Siswa mampu menganalisis proses metabolisme dan implikasinya pada sains,

lingkungan, teknologi, dan masyarakat (salingtemas) yang memuat materi pokok tentang

enzim sebagai biokatalisator (Depdikbud, 2007). Pada Materi pokok Enzim dijelaskan

tentang konsep susunan enzim, ciri-ciri enzim, penamaan enzim, cara kerja enzim dan

inhibitor (Syamsuri dkk, 2007). Pengalaman belajar siswa yang diharapkan diantaranya

melakukan praktik uji enzim katalase dengan berbagai perlakuan untuk mendeskripsikan

fungsi dan kerja enzim (Dikdasmen Depdiknas, 2007). Jadi secara kualitatif percobaan

tentang enzim katalase sudah ada dalam mata pelajaran biologi tetapi belum menyangkut

sisi kinetikanya.

Dalam mata pelajaran Kimia semester 1 kelas XI terdapat standar kompetensi 3. Siswa

mampu memahami kinetika reaksi, kesetimbangan kimia, dan faktor-faktor yang

17

mempengaruhinya, serta penerapannya dalam kehidupan sehari-hari dan industri yang

memuat materi pokok tentang Laju Reaksi / Kinetika (Depdikbud, 2007). Pada materi

pokok Laju Reaksi / Kinetika dijelaskan tentang laju dan orde reaksi (kemolaran,

pengertian laju reaksi, persamaan laju reaksi, orde reaksi), faktor-faktor yang

mempengaruhi laju reaksi (konsentrasi, suhu, luas permukaan zat, katalis), teori

tumbukan (energi aktivasi, katalis) (Michael Purba, 2007). Pengalaman belajar siswa

yang diharapkan diantaranya melakukan percobaan tentang enzim sebagai katalis dalam

makhluk hidup (Dikdasmen Depdiknas, 2007). Jadi pada dasarnya percobaan tentang

enzim sebagai katalis seharusnya ada dalam proses pembelajaran kimia.

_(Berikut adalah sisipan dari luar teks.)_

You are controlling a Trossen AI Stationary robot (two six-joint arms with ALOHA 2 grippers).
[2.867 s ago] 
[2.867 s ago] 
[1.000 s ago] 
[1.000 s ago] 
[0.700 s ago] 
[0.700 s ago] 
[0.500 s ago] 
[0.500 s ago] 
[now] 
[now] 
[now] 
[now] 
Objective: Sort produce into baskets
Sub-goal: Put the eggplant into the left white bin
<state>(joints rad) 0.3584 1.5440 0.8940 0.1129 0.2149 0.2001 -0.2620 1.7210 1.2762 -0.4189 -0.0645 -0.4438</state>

Selain konsep-konsep dalam kedua mata pelajaran tersebut ada satu konsep yang

diperbantukan yaitu konsep tentang persamaan regresi linear dalam mata pelajaran

matematika untuk mengolah data yang dihasilkan. Jadi untuk dapat memahami konsep

kinetika enzim maka guru / siswa harus mampu menggabungkan ketiga konsep tersebut.